A família como instituição tem sido extensamente debatida por muitas áreas do conhecimento. Suas funções passam por mudanças significativas ao longo da história. O próprio conceito de família modifica-se histórica e culturalmente. Contudo, sua importância e seu papel essencial permanecem.
Há alguns anos, debatia-se a morte ou a falência da família. Mas, qual modelo de família estava em debate? A família tradicional – composta de um casal heterossexual, com seus descendentes e ascendentes, integralmente responsável pela formação e socialização das crianças – é um modelo que não faliu, mas convive atualmente com vários outros tipos de composição familiar.
Hoje, a formação dos filhos envolve, muito mais diretamente do que antes, a escola, os meios de comunicação e a sociedade globalizada. O divórcio, as mudanças no papel da mulher e as novas tecnologias vêm impondo modificações em toda a sociedade. As separações e os casais recompostos são mais frequentes, e muitas famílias são constituídas de pai, mãe, os filhos de uniões anteriores e mais os filhos em comum. Também são frequentes famílias monoparentais, especialmente aquelas formadas pela mãe e seus filhos. Outros arranjos, como o constituído por casais homossexuais e seus filhos concebidos com as novas técnicas, ou adotados, vêm ganhando espaço e reconhecimento no ambiente social e jurídico. O fato de grande parte das mulheres ter ingressado no mercado de trabalho gerou importantes transformações na dinâmica familiar. Muitas das funções antes cumpridas exclusivamente pela mãe passaram a ser divididas com creches, escolas, cuidadores profissionais e também com os pais. Até recentemente, era comum que as avós assumissem os cuidados com os netos enquanto a mãe trabalhava. Hoje, muitas avós também trabalham, ou têm atividades que os impedem de ter esse compromisso. Em alguns lares, a mãe trabalha enquanto o pai assume a casa e as crianças.

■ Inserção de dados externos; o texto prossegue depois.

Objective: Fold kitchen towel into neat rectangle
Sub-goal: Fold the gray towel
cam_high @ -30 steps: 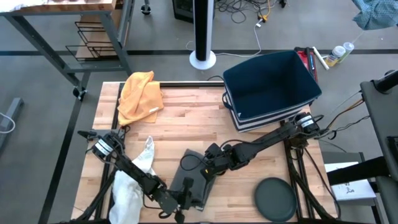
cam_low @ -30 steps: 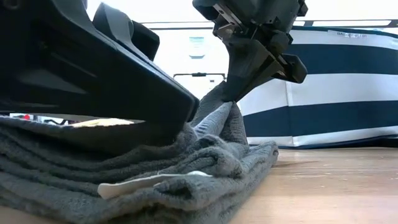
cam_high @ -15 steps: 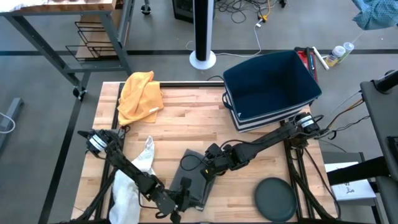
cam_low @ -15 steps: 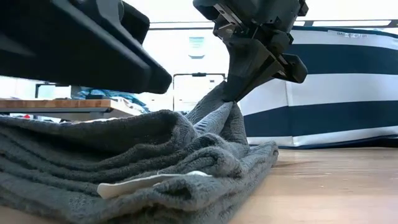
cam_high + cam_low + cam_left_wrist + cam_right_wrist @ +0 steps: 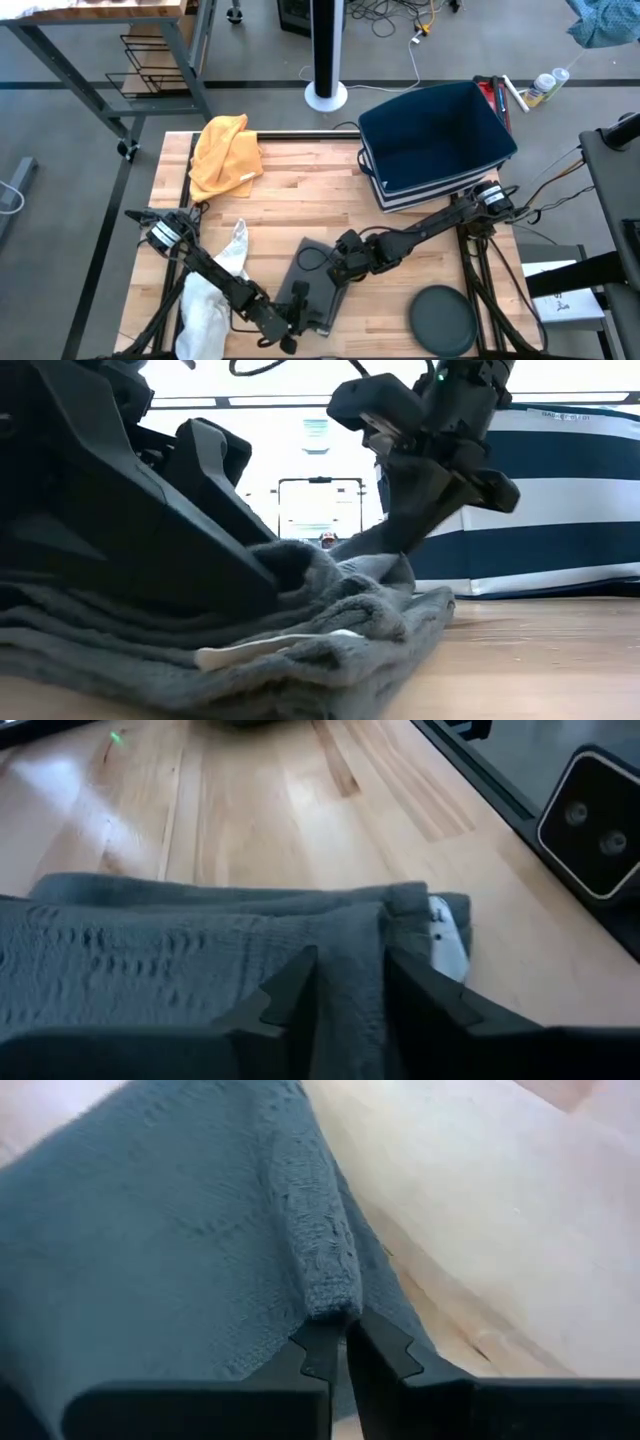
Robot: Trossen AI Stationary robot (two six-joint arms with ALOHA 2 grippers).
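Both of my end effectors work the grey towel (image 5: 318, 283) on the worktop (image 5: 300, 190): right end effector (image 5: 345, 1342) pinches a raised fold; left end effector (image 5: 350, 990) stands parted around the edge ahead.

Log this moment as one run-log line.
step: folding grey towel | left gripper: open, astride fold | right gripper: pinching towel edge | table

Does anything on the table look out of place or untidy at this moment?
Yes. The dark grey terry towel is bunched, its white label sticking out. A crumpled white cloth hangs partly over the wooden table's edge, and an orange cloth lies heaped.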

O modelo de família ocidental mais tradicional inclui pai, mãe e filhos. A noção de geração ou ancestralidade está presente em tal definição. Este é um ponto central. Por que se espera que a família envolva membros adultos e não adultos? Esse aspecto nos remete a questões relativas às funções familiares. Mas isso será abordado mais adiante. Voltemos às definições.
No Brasil, a partir dos anos 1980, muitas modificações pertinentes ao conceito de família têm ocorrido. A Constituição Brasileira, em seu artigo 226, define a família como a base da sociedade, reconhece a união estável, entende que a entidade familiar pode ser formada por qualquer um dos pais e seus descendentes e estabelece que os direitos e deveres são igualmente exercidos pelo homem e pela mulher (BRASIL, 1988).
Do mesmo modo, o Novo Código Civil (2002) reconhece os direitos de filhos havidos fora do casamento e estabelece o "poder familiar" igualmente compartilhado por pai e mãe, em substituição ao "pátrio poder" anteriormente definido (BRASIL, 2002). O Estatuto da Criança e Adolescente (ECA, 1988) reconhece direitos para crianças e estabelece deveres para adultos, Estado e sociedade, em um contexto muito diferente dos anteriores. Mudanças como essas ocorrem devido às novas situações impostas pela contemporaneidade que, ao mesmo tempo, implicam modificações culturais e jurídicas.
O Instituto Brasileiro de Geografia e Estatística (IBGE) define família como o "conjunto de pessoas ligadas por laços de parentesco, dependência doméstica ou normas de convivência, residente na mesma unidade domiciliar, ou pessoa que mora só em uma unidade domiciliar" (http://www.ibge.gov.br/home/estatistica/populacao/condicaodevida/indicadoresminimos/conceitos.shtm). Considera, portanto, um casal como uma família, ou até a pessoa que mora só como "família unipessoal", privilegiando o domicílio comum em sua definição.
Avaliamos que as definições propostas pela Lei Maria da Penha vão ao encontro ao que se observa no trabalho cotidiano com a população assistida pela Estratégia Saúde da Família (ESF). De acordo com essa lei, o âmbito doméstico é definido como "o espaço de convívio permanente de pessoas, com ou sem vínculo familiar, inclusive as esporadicamente agregadas", enquanto família seria "a comunidade formada por indivíduos que são ou se consideram aparentados, unidos por laços naturais, por afinidade ou por vontade expressa".
Segundo o manual do SIAB, ao cadastrar as famílias, os agentes comunitários de saúde, quando encontram várias pessoas dividindo um mesmo espaço, seja sobre o mesmo teto ou quintal, deve considerar a definição do IBGE anteriormente citada, incluindo os empregados que vivem no lar. Do ponto de vista prático, há instituições ou municípios que orientam o cadastro individualizado por número de fogões e/ou geladeiras. Essa pactuação, no entanto, deve ser feita em nível local e considerando a realidade do território.